REQUIRED WORK:
Reproduce, character for character, the entries from their opening line through the line with "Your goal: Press".

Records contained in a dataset
• • • • •

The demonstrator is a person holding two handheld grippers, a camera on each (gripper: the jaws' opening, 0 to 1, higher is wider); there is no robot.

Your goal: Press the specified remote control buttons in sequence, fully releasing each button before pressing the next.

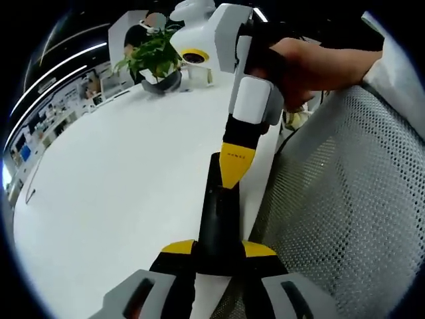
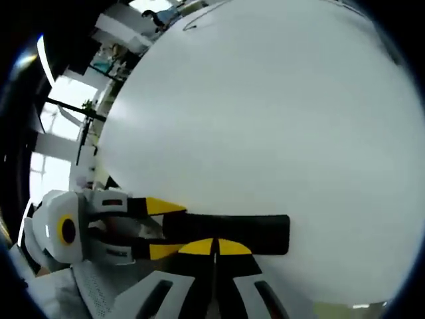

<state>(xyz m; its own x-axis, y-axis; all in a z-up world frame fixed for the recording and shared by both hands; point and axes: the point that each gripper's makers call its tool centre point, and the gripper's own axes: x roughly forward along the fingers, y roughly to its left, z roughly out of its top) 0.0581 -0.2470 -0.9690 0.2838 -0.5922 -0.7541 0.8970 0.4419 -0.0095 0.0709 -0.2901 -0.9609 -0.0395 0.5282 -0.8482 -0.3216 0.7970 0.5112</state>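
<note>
Remote control, a slim black plastic bar [image 1: 218,219], lies at the near edge of the white bench [image 1: 119,186], right beside the grey mesh chair back [image 1: 345,212] that crowds that edge. The left gripper [image 1: 219,251], with yellow tips on grey and white arms, has its jaws pinching the remote's near end, and in the left gripper view the long axis runs straight away from those jaws towards the far side of the bench. Over the remote's far half comes the right gripper [image 1: 236,169], a hand [image 1: 312,66] wrapped round its white body, and its yellow tips are pressed together into a single point that sits at the remote's top face; whether it is actually bearing down on a button I cannot tell, since the buttons themselves are too dark to make out. From the right gripper view the remote [image 2: 229,232] lies crosswise just ahead of the closed right tips [image 2: 214,247], with the left gripper [image 2: 159,229] clamped on its end. So the right one is the presser and the left the steadying hold, by my reading. A green leafy plant in a dark pot [image 1: 154,60] stands at the bench's far edge, well apart.
</note>
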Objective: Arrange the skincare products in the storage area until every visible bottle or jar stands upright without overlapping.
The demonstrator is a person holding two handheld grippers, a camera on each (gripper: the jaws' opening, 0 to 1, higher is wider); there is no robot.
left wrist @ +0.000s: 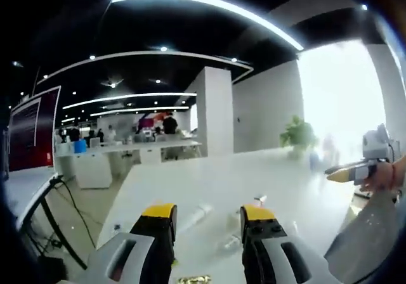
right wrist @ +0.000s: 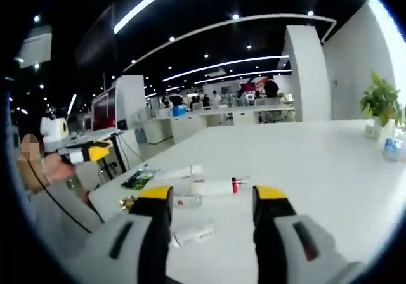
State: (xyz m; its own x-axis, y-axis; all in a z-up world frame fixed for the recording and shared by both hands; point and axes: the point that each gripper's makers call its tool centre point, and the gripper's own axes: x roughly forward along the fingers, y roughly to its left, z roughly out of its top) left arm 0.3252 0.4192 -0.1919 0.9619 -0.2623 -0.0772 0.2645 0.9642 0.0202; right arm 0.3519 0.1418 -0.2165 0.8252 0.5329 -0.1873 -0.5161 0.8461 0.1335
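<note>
Several white skincare tubes lie flat on the white table (right wrist: 304, 163). One long tube (right wrist: 181, 172) lies farthest, and a tube with a red cap (right wrist: 216, 187) is nearer. A small bottle (right wrist: 187, 201) and another tube (right wrist: 193, 233) lie beside my right gripper's left jaw. A green packet (right wrist: 138, 179) and a gold item (right wrist: 127, 203) sit near the table's left edge. My right gripper (right wrist: 212, 198) is open above them, holding nothing. My left gripper (left wrist: 208, 217) is open too, over faint white tubes (left wrist: 198, 214). A hand holds the left gripper (right wrist: 89, 153) off the table's edge.
A potted plant (right wrist: 380, 100) and small containers (right wrist: 393, 148) stand at the table's far right. The right gripper (left wrist: 355, 170) comes in from the right of the left gripper view, held by a hand. A dark monitor (left wrist: 32, 129) and cables stand left. Desks and people fill the background.
</note>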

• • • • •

SOLUTION:
The demonstrator is a person holding two handheld grippers, a camera on each (gripper: the jaws' opening, 0 to 1, higher is wider); there is no robot.

Your goal: Press the specified remote control buttons in sequence, fully releasing each button before pressing the next.

The answer requires nothing more.